Figure 5b,d show that the distances between the elements in the Phenylacetylindoles group are smaller than those between the molecules in the Benzoylindoles group, in concordance with the results on the molecules’ similarity. It is also emphasized on the scale from Figure 6, where the branches of the molecules in Group 1 are in black.

Figure 6. The heatmap and dendrogram for all molecules. The black branches correspond to the molecules in the first group.

An analogous approach was followed for the 14 molecules, without considering the groups’ appurtenance. The heatmap and the dendrogram are shown in Figure 6. It results that molecule 56463 presents the highest dissimilarities to the others. The most similar Benzoylindoles are those with CIDs 9889172, 117587582 and those with CIDs 56481530, 957507905. Among the Phenylacetylindoles, the highest similarities are those of the molecules with the second, third, and fourth CIDs in Table 6.

Figure 7 displays the clusters determined by the k-means algorithm, with k = 3.

Figure 7. The results of grouping the molecules by k-means algorithm. The Ox and Oy axes are the first two PCs.

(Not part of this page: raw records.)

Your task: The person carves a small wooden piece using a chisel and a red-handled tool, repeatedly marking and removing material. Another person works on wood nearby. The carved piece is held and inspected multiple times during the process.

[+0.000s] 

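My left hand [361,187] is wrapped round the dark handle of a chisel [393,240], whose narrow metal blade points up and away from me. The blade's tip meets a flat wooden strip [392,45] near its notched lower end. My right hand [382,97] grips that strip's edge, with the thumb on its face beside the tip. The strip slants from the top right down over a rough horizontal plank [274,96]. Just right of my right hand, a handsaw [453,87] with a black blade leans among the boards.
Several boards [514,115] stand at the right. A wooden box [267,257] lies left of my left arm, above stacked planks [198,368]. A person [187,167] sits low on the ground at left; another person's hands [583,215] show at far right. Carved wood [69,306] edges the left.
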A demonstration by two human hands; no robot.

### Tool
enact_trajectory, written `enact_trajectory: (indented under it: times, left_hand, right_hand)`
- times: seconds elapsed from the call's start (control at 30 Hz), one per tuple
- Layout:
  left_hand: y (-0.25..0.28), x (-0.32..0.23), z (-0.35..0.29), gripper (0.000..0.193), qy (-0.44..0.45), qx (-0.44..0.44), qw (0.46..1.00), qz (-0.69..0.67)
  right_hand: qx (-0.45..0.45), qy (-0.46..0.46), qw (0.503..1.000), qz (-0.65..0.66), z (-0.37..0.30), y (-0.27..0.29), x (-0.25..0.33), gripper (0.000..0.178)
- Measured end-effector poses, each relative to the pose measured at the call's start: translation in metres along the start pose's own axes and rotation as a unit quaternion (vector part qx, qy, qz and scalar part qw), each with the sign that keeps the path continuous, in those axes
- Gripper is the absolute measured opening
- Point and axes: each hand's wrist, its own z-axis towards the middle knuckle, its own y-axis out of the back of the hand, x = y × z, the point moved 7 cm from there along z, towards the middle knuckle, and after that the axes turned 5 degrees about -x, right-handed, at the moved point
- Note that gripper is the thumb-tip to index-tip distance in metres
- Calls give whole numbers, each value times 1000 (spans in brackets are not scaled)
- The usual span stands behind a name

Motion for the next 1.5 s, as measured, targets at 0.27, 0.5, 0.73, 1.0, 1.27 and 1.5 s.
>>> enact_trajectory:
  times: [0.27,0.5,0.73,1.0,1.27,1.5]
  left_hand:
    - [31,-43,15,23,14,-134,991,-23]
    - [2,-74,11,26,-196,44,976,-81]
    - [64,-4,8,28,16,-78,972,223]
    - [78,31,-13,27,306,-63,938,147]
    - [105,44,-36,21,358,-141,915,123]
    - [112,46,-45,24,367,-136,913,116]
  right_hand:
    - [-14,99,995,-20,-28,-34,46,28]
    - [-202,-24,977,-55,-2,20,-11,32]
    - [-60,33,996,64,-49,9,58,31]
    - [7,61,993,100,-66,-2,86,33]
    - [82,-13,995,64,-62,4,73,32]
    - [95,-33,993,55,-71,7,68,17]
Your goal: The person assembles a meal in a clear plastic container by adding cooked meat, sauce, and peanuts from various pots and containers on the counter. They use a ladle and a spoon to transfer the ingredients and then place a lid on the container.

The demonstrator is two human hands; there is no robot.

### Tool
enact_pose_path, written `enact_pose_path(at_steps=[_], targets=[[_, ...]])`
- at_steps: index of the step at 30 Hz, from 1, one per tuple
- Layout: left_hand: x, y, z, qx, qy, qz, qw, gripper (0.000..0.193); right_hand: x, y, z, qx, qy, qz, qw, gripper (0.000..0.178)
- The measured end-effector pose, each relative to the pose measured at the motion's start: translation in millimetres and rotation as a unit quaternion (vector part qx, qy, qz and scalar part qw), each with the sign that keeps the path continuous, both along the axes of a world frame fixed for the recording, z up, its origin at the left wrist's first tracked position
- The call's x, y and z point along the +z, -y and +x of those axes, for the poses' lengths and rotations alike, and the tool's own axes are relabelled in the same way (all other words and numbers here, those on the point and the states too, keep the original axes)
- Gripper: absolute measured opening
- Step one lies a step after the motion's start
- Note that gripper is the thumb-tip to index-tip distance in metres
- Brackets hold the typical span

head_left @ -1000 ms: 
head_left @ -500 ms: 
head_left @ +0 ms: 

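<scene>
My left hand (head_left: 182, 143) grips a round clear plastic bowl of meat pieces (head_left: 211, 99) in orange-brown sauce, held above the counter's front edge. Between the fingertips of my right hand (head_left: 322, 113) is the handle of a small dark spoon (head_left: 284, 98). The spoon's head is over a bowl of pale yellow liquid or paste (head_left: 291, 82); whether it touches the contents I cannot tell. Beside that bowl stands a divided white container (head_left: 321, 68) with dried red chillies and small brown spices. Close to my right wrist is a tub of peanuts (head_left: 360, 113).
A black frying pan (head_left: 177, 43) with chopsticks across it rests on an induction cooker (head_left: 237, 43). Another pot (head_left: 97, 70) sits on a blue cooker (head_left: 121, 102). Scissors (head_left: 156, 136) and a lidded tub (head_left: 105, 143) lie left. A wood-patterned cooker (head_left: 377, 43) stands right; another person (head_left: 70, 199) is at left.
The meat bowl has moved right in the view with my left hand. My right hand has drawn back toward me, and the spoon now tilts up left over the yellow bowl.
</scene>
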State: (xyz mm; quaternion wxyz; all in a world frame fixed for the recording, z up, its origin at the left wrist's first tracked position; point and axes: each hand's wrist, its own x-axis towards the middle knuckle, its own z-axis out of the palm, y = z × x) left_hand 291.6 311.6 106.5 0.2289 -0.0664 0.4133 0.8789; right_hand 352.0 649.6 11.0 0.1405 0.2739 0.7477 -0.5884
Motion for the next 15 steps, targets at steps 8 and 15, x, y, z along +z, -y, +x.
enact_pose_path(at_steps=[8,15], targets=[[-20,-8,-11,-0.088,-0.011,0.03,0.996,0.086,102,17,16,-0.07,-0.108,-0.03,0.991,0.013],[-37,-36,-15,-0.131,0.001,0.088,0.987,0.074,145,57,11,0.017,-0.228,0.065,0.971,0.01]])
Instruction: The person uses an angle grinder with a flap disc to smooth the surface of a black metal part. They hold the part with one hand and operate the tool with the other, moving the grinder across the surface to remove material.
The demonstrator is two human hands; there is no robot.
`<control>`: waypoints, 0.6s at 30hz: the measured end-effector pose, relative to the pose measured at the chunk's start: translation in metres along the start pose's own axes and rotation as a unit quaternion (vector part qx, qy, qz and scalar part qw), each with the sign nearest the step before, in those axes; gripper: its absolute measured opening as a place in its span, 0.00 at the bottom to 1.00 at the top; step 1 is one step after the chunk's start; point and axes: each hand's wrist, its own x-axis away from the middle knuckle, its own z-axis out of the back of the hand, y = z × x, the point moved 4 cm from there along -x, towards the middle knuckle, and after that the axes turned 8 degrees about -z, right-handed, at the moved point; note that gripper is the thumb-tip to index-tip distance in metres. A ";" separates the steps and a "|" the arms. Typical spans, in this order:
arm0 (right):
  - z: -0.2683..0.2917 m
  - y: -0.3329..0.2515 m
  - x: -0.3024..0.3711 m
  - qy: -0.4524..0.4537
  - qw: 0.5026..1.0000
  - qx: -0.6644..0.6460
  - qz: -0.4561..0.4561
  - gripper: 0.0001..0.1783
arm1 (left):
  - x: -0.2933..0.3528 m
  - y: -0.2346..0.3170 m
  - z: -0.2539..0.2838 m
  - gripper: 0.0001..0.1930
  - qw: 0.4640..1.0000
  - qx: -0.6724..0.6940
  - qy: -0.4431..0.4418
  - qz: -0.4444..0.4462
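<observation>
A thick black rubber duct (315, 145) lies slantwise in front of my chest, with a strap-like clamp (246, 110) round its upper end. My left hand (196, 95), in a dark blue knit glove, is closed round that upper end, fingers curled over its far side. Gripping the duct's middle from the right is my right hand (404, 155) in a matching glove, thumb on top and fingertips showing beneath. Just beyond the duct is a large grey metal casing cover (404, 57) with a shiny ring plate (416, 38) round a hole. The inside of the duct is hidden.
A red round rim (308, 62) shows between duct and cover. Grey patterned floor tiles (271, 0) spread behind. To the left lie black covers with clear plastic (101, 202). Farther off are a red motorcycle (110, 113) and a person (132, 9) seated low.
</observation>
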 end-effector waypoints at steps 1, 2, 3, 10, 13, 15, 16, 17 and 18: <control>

Phenylacetylindoles belong to the first cluster, confirming the previous findings. Benzoylindoles with CIDs 9889172, 117587582, and 10226340 belong to one cluster, whereas the other Benzoylindoles belong to another. Remark the concordance of this classification with Figure 5b. At first sight, there is a disagreement between the molecules’ classification by IUPAC in only two classes: Benzoylindoles and Phenylacetylindoles. This is not the case, because the dendrogram (Figure 6) provides a classification based on the distances between the molecules, putting together the dendrograms in Figure 5d and Figure 6 and taking into account the branches’ lengths, indicated under the dendrograms.

Moreover, the clustering provided in Figure 7 confirms the homogeneity of the elements in Group 2. The existence of two different clusters for the elements in Group 1 results from applying the k-mean algorithm, with k = 3.

Table 7 presents the positive and negative effects of the molecules in Group 1 with probabilities of apparition greater than or equal to 0.5.

Table 7. Positive and negative effects of the Benzoylindoles that appear with probabilities greater than 0.5.

The effects that appear with probabilities between 0.3 and 0.5 are presented in Table S1 (Supplementary material) for the molecules in Group 1. The molecule 10226340 is likely to act as a Nicotinic alpha4beta4 receptor agonist and Analgesic (Pa = 0.775, and Pa = 0.731, respectively), the molecules 57507911, 56841530, and 57507905 are likely to act as an Antineurotic and Gluconate 2-dehydrogenase (acceptor) inhibitor, and the molecule 56463 is expected to act as an Antineurotic. The molecules 9889172 (and 10226340) have a Pa > 0.5 (0.301) associated with the Antineurogenic pain and Nicotinic alpha4beta2 receptor antagonist effects. Pa is greater than 0.5 for the Lymphocytopoiesis inhibitor effect for the molecule 117587582, and 0.5 > Pa > 0.3 for the same effect for 9889172 and 10226340. The molecule 10226340 has an analgesic effect whose Pa = 0.731, whereas the same effect has an associated probability of 0.448 (0.336) for the molecule 9889172 (117587582).

Effects such as Analgesic, Antineoplastic alkaloid, Glycosylphosphatidylinositol phospholipase D inhibitor, Peptide agonist, Thromboxane B2 antagonist, and NADPH- cytochrome-c2 reductase inhibitor have probabilities between 0.3 and 0.5 for the molecules 9889172 and 117587582. Given that the molecules 9889172, 117587582, and 10226340 are in the same cluster, the presence of these activities confirmed in experiments for one of the molecules may indicate the same effect for the other molecules.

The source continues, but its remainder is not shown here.